L'errore da non fare
Non lasciare il composto in congelatore senza mai mescolare: otterrai un blocco di ghiaccio duro invece di quella cremosità caratteristica. Ugualmente, non mescolare troppo delicatamente: i cristalli di ghiaccio devono essere rotti e incorporati energicamente nella pasta ogni volta, altrimenti rimangono separati e il risultato sarà granuloso, non vellutato. Evita anche di usare mandorle crude: cambiano completamente il profilo aromatico, rendendolo piatto e pallido.
I nostri consigli
- Conserva la granita nel congelatore fino a 5 giorni in un contenitore ermetico: passato questo tempo, inizia a perdere cremosità e il profumo di mandorla si spegne. Estrai 5 minuti prima di servire se è troppo dura.
- Variante con latte di mandorla già pronto: puoi usare 250 ml di latte di mandorla commerciale al posto del latte vaccino e delle mandorle fresche, aggiungendo direttamente i biscotti amaretto frullati. Riduce i tempi, ma il risultato sarà leggermente meno intenso.
- Perfetta abbinata a una brioche tipo cornettos oppure a semplici biscotti savoiardi per inzuppare: il contrasto fra la dolcezza vellutata della granita e la croccantezza del pane è essenziale nella tradizione.
- Se non hai un mixer, puoi usare un frullatore a immersione in una ciotola profonda: il risultato sarà identico, anche se richiede più pazienza e movimento.
Quando prepararla
La granita di amaretto e mandorla è un'idea perfetta per i mesi estivi, da giugno a settembre, quando il caldo rende appetibile una colazione fresca e nutriente. Ideale il venerdì sera se vuoi offrir ai tuoi ospiti una granita casa fatta il sabato mattina, o durante le ondate di caldo quando cercate un ristoro pomeridiano. Non è legata a ricorrenze specifiche, ma è il gelato del fare con le mani in una cucina senza gelatiera.
Domande frequenti
- Posso usare il latte di mandorla già fatto del negozio? Sì, ma aggiungi 50 ml di latte vaccino o di panna per aumentare la cremosità finale. Il latte di mandorla puro tende a separare durante il congelamento.

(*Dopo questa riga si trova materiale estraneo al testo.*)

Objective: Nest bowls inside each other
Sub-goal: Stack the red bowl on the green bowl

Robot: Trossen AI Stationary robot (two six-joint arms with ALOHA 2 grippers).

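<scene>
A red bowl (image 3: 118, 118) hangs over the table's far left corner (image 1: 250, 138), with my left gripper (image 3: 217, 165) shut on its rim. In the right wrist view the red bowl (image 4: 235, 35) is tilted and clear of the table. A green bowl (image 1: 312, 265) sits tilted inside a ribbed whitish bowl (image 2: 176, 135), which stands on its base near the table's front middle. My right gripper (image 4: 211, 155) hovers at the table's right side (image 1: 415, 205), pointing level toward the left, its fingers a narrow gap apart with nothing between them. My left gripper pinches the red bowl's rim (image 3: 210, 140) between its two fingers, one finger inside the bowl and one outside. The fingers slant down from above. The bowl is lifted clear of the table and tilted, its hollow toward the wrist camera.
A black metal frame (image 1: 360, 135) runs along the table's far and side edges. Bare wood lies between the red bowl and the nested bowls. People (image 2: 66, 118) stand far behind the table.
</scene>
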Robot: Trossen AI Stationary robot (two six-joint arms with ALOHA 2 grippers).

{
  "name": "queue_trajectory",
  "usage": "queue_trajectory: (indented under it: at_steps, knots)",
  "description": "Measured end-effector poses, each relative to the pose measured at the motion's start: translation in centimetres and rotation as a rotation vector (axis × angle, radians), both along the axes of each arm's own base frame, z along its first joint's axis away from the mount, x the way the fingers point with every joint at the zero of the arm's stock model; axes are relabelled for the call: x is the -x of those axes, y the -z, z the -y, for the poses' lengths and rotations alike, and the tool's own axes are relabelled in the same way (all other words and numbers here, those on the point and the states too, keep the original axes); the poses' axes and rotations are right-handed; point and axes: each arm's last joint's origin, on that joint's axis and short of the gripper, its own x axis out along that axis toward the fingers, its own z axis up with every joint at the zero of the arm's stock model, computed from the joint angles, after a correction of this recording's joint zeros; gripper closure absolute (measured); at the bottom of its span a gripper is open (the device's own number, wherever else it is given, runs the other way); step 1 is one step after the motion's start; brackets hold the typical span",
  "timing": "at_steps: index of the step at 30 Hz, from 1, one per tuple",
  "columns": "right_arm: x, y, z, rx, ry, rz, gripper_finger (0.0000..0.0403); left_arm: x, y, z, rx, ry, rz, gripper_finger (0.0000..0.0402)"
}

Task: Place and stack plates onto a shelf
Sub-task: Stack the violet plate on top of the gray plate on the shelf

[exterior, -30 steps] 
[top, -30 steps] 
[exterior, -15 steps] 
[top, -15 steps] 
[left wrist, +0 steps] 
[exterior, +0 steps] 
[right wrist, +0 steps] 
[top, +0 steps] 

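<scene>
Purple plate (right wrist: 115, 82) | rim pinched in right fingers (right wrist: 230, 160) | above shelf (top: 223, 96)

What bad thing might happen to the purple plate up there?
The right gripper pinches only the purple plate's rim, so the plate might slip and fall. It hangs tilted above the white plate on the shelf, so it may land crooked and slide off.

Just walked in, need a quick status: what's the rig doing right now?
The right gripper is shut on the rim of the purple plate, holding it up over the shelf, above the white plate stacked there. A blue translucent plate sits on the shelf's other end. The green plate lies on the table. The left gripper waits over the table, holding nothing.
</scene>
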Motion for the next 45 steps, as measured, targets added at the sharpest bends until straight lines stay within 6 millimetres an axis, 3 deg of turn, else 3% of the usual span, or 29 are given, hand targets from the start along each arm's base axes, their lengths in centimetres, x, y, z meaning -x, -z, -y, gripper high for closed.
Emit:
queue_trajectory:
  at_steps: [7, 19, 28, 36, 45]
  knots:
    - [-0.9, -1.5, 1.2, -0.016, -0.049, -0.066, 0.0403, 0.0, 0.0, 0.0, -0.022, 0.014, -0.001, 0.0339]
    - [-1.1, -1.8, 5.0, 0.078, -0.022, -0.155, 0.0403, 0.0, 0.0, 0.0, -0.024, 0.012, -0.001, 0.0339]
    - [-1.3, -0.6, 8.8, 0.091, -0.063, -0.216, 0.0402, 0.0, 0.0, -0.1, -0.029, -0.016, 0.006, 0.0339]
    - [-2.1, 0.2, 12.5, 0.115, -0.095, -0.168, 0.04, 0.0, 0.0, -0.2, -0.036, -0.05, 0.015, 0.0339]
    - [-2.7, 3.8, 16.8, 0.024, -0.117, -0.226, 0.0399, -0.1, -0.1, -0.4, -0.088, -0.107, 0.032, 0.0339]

- Quanto tempo impiega a stare pronta? Tra preparazione e congelamento, contate 2,5-3 ore se mescolate 3-4 volte. Se avete fretta, potete ridurre a 2 ore con 2 miscelature soltanto, ma la texture ne risente leggermente.
- Che differenza c'è tra granita e gelato? La granita ha una struttura più cristallina e friabile, quasi sabbiosa se non mescolata bene. Il gelato è omogeneo e denso. Questa ricetta, grazie alle miscelature, si posiziona fra i due: cremosa come un gelato ma con quella leggerezza della granita.
- Posso congelarla in stampi? Sì, puoi versarla in stampi per ghiaccioli dopo il primo ciclo di miscelatura e lasciarla indurire. Il risultato sarà più simile a un gelato da stecco, però meno cremoso.